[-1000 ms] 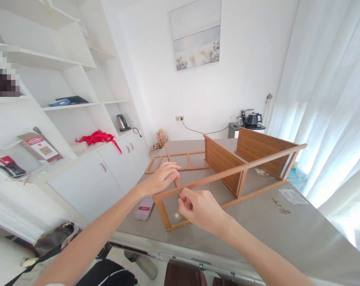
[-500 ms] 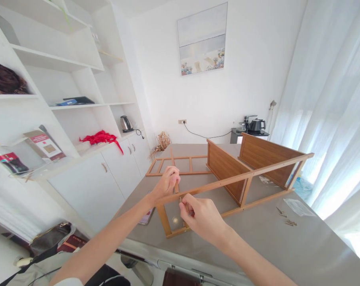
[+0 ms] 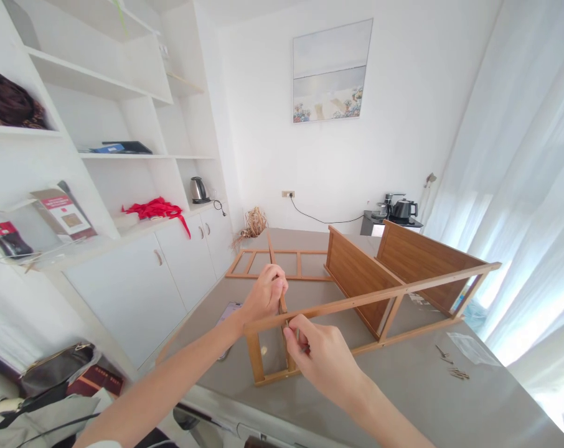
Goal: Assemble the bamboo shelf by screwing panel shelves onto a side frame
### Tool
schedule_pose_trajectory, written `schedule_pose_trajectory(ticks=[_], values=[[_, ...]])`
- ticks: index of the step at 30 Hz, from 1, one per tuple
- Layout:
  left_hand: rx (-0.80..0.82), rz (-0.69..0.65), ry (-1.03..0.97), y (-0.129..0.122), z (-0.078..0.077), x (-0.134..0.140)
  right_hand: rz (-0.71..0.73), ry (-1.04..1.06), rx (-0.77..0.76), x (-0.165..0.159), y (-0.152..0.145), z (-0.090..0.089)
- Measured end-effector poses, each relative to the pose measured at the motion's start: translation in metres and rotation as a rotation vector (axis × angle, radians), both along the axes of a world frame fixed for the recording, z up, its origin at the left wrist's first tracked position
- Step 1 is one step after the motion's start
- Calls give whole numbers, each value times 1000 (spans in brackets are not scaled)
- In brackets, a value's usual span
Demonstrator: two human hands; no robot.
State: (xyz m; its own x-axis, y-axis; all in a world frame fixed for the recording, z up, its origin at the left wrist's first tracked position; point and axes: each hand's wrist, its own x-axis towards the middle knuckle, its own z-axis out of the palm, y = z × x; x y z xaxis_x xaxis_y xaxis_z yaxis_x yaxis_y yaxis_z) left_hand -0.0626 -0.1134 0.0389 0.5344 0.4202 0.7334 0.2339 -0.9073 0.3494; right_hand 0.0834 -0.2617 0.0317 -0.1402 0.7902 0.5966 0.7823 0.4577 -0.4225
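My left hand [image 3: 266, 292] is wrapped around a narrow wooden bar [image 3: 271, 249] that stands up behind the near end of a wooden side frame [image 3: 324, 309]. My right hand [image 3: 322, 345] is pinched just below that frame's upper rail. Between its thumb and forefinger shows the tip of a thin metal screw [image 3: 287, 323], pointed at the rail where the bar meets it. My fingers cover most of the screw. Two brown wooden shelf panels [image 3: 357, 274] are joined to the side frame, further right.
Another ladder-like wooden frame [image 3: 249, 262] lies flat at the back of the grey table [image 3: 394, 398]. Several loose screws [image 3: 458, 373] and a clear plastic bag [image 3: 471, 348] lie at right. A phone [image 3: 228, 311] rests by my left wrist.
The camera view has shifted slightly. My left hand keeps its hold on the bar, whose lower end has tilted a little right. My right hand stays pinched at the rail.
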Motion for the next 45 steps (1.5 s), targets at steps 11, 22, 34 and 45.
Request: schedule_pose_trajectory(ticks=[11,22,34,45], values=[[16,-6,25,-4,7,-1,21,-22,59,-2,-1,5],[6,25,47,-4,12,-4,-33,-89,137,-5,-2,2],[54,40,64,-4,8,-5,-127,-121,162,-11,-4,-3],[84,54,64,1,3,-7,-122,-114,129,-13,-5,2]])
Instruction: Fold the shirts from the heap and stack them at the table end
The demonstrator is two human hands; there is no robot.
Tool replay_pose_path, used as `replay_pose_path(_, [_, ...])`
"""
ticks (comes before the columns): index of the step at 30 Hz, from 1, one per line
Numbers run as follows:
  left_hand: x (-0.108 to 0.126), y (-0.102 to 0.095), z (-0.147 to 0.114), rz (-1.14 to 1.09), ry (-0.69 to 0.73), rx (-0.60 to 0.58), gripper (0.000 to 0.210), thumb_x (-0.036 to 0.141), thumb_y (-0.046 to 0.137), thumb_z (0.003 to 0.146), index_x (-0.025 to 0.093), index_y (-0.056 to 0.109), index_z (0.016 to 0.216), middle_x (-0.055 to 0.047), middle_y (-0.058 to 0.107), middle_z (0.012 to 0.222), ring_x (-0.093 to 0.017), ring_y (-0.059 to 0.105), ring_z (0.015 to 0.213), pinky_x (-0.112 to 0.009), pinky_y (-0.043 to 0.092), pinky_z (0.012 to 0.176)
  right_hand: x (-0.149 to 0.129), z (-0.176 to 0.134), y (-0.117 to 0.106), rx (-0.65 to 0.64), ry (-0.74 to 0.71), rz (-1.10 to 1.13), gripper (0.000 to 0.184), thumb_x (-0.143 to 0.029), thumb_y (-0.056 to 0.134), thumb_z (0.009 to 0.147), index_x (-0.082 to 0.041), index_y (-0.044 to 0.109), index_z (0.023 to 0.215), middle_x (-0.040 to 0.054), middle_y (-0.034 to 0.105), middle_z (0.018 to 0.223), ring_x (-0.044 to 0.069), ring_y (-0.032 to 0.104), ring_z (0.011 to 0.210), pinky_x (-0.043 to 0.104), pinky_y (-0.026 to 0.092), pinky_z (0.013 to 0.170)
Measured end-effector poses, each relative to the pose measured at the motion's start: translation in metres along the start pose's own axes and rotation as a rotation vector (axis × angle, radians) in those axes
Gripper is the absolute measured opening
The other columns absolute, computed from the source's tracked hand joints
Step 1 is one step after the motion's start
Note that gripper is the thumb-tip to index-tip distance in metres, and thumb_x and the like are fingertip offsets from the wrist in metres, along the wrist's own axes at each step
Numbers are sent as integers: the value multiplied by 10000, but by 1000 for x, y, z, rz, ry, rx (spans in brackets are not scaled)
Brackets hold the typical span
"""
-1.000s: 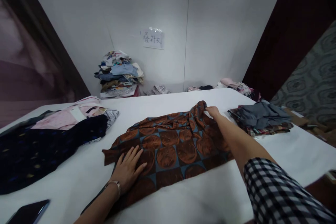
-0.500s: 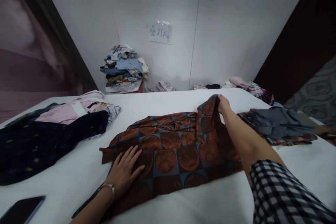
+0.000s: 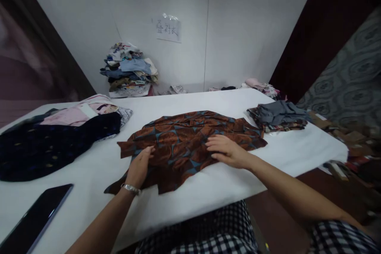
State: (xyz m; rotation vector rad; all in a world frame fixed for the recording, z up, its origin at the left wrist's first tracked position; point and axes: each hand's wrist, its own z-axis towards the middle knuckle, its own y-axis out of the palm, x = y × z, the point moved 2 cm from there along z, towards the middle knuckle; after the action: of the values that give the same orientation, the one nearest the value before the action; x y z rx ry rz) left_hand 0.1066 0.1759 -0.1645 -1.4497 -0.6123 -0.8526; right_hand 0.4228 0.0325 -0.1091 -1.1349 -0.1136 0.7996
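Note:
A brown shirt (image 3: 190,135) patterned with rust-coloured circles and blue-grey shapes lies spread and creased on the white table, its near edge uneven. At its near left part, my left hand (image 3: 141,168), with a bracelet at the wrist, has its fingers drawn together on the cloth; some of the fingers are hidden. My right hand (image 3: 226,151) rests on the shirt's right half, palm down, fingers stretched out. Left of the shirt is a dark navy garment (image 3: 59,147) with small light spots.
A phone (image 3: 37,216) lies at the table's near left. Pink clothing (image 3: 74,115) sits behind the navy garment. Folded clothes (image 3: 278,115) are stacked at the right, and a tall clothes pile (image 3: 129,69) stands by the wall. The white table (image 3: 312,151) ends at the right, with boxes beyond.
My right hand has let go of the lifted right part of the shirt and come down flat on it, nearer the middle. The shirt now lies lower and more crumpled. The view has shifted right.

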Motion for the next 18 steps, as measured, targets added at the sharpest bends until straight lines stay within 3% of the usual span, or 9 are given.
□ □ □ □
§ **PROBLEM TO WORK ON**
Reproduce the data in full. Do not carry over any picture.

§ **ANSWER FOR THE TASK**
[-1000 ms] 
[-500 ms] 
[+0 ms] 
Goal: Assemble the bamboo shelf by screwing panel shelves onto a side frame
### Tool
schedule_pose_trajectory, written `schedule_pose_trajectory(ticks=[_], values=[[_, ...]])`
- ticks: index of the step at 30 Hz, from 1, one per tuple
- Layout:
  left_hand: rx (-0.80..0.82), rz (-0.69..0.65), ry (-1.03..0.97), y (-0.129..0.122), z (-0.078..0.077), x (-0.134..0.140)
  right_hand: rz (-0.71..0.73), ry (-1.04..1.06), rx (-0.77..0.76), x (-0.165..0.159), y (-0.152..0.145), z (-0.090..0.089)
- Measured end-effector poses, each relative to the pose measured at the motion's start: translation in metres and rotation as a rotation vector (axis × angle, radians), both along the axes of a world frame fixed for the recording, z up, its origin at the left wrist's first tracked position
- Step 1 is one step after the motion's start
- Calls give whole numbers, each value times 1000 (spans in brackets are not scaled)
- In brackets, a value's usual span
Demonstrator: two human hands; no robot.
State: (xyz m; its own x-axis, y-axis; all in a world frame fixed for the recording, z up, its origin at the left wrist's first tracked position; point and axes: each hand's wrist, its own x-axis towards the middle knuckle, its own z-axis out of the palm, y = z × x; x y z xaxis_x xaxis_y xaxis_z yaxis_x yaxis_y yaxis_z) left_hand -0.0626 -0.1134 0.0389 0.5344 0.4202 0.7334 0.2339 -0.9073 0.3494; right_hand 0.0834 -0.2617 0.0317 -0.1402 0.7902 0.5966 0.7823 0.4577 -0.4225
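My left hand [image 3: 266, 292] is wrapped around a narrow wooden bar [image 3: 271, 249] that stands up behind the near end of a wooden side frame [image 3: 324, 309]. My right hand [image 3: 322, 345] is pinched just below that frame's upper rail. Between its thumb and forefinger shows the tip of a thin metal screw [image 3: 287, 323], pointed at the rail where the bar meets it. My fingers cover most of the screw. Two brown wooden shelf panels [image 3: 357, 274] are joined to the side frame, further right.
Another ladder-like wooden frame [image 3: 249, 262] lies flat at the back of the grey table [image 3: 394, 398]. Several loose screws [image 3: 458, 373] and a clear plastic bag [image 3: 471, 348] lie at right. A phone [image 3: 228, 311] rests by my left wrist.
The camera view has shifted slightly. My left hand keeps its hold on the bar, whose lower end has tilted a little right. My right hand stays pinched at the rail.
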Motion for the next 45 steps (1.5 s), targets at steps 11, 22, 34 and 45.
Request: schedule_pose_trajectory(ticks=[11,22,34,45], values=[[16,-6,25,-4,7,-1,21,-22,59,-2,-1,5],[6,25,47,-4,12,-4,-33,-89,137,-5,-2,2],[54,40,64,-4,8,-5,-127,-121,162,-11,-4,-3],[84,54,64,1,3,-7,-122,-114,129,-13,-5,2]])
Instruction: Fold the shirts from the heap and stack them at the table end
The demonstrator is two human hands; there is no robot.
Tool replay_pose_path, used as `replay_pose_path(_, [_, ...])`
"""
ticks (comes before the columns): index of the step at 30 Hz, from 1, one per line
Numbers run as follows:
  left_hand: x (-0.108 to 0.126), y (-0.102 to 0.095), z (-0.147 to 0.114), rz (-1.14 to 1.09), ry (-0.69 to 0.73), rx (-0.60 to 0.58), gripper (0.000 to 0.210), thumb_x (-0.036 to 0.141), thumb_y (-0.046 to 0.137), thumb_z (0.003 to 0.146), index_x (-0.025 to 0.093), index_y (-0.056 to 0.109), index_z (0.016 to 0.216), middle_x (-0.055 to 0.047), middle_y (-0.058 to 0.107), middle_z (0.012 to 0.222), ring_x (-0.093 to 0.017), ring_y (-0.059 to 0.105), ring_z (0.015 to 0.213), pinky_x (-0.112 to 0.009), pinky_y (-0.043 to 0.092), pinky_z (0.012 to 0.176)
  right_hand: x (-0.149 to 0.129), z (-0.176 to 0.134), y (-0.117 to 0.106), rx (-0.65 to 0.64), ry (-0.74 to 0.71), rz (-1.10 to 1.13), gripper (0.000 to 0.184), thumb_x (-0.143 to 0.029), thumb_y (-0.056 to 0.134), thumb_z (0.009 to 0.147), index_x (-0.082 to 0.041), index_y (-0.044 to 0.109), index_z (0.023 to 0.215), middle_x (-0.040 to 0.054), middle_y (-0.034 to 0.105), middle_z (0.018 to 0.223), ring_x (-0.044 to 0.069), ring_y (-0.032 to 0.104), ring_z (0.011 to 0.210), pinky_x (-0.043 to 0.104), pinky_y (-0.026 to 0.092), pinky_z (0.013 to 0.170)
Measured end-effector poses, each relative to the pose measured at the motion's start: translation in metres along the start pose's own axes and rotation as a rotation vector (axis × angle, radians) in those axes
Gripper is the absolute measured opening
The other columns absolute, computed from the source's tracked hand joints
Step 1 is one step after the motion's start
Note that gripper is the thumb-tip to index-tip distance in metres, and thumb_x and the like are fingertip offsets from the wrist in metres, along the wrist's own axes at each step
Numbers are sent as integers: the value multiplied by 10000, but by 1000 for x, y, z, rz, ry, rx (spans in brackets are not scaled)
Brackets hold the typical span
"""
-1.000s: 
-0.500s: 
+0.000s: 
State: (xyz m; rotation vector rad; all in a world frame fixed for the recording, z up, its origin at the left wrist's first tracked position; point and axes: each hand's wrist, its own z-axis towards the middle knuckle, its own y-axis out of the palm, x = y × z, the point moved 2 cm from there along z, towards the middle knuckle; after the action: of the values that give the same orientation, the one nearest the value before the action; x y z rx ry rz) left_hand 0.1066 0.1759 -0.1645 -1.4497 -0.6123 -0.8526; right_hand 0.4228 0.0325 -0.1091 -1.1349 -0.1136 0.7996
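Note:
A brown shirt (image 3: 190,135) patterned with rust-coloured circles and blue-grey shapes lies spread and creased on the white table, its near edge uneven. At its near left part, my left hand (image 3: 141,168), with a bracelet at the wrist, has its fingers drawn together on the cloth; some of the fingers are hidden. My right hand (image 3: 226,151) rests on the shirt's right half, palm down, fingers stretched out. Left of the shirt is a dark navy garment (image 3: 59,147) with small light spots.
A phone (image 3: 37,216) lies at the table's near left. Pink clothing (image 3: 74,115) sits behind the navy garment. Folded clothes (image 3: 278,115) are stacked at the right, and a tall clothes pile (image 3: 129,69) stands by the wall. The white table (image 3: 312,151) ends at the right, with boxes beyond.
My right hand has let go of the lifted right part of the shirt and come down flat on it, nearer the middle. The shirt now lies lower and more crumpled. The view has shifted right.
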
Motion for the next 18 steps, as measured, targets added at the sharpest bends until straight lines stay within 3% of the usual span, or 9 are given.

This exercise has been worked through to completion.